WORK REQUEST:
Your answer should reproduce every line of the material in which the word "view" occurs.
======== INFORMATION SHOWN
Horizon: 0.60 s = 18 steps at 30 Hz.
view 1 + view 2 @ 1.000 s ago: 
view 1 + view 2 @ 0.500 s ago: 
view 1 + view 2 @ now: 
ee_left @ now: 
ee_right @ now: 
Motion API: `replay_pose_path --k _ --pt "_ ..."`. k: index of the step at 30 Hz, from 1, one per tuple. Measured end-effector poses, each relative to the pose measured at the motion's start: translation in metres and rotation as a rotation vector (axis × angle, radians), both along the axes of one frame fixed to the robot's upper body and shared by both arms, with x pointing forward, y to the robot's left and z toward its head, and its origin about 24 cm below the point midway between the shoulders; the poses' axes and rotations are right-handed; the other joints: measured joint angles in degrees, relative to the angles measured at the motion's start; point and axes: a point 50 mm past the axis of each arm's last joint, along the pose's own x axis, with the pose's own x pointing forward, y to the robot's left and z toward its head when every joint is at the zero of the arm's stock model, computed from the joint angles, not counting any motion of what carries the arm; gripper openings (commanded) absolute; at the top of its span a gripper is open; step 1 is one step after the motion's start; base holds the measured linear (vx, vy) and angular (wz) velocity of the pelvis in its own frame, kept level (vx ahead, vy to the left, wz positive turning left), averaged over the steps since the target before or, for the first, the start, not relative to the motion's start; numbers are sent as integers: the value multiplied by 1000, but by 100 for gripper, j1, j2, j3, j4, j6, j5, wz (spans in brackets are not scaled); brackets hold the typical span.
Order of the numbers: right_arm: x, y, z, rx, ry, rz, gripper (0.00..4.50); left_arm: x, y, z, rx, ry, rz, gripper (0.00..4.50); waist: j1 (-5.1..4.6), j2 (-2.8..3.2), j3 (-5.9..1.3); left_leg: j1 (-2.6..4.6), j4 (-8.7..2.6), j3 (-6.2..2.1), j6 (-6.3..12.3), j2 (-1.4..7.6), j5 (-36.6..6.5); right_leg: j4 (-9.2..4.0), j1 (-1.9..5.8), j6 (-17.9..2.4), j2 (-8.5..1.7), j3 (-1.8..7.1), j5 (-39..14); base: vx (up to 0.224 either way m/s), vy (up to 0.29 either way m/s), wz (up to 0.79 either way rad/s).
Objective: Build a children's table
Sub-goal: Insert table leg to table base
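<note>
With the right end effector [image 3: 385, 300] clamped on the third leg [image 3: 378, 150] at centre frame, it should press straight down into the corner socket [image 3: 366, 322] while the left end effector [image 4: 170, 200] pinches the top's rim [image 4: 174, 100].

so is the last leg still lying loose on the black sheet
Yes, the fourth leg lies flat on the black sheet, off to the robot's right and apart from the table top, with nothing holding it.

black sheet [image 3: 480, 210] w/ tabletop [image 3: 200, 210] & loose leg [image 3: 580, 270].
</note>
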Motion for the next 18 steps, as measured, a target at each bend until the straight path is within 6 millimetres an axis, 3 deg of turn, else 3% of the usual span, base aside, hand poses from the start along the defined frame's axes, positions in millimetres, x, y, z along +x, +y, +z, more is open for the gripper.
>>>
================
SOLUTION:
view 1 + view 2 @ 1.000 s ago: 
view 1 + view 2 @ 0.500 s ago: 
view 1 + view 2 @ now: 

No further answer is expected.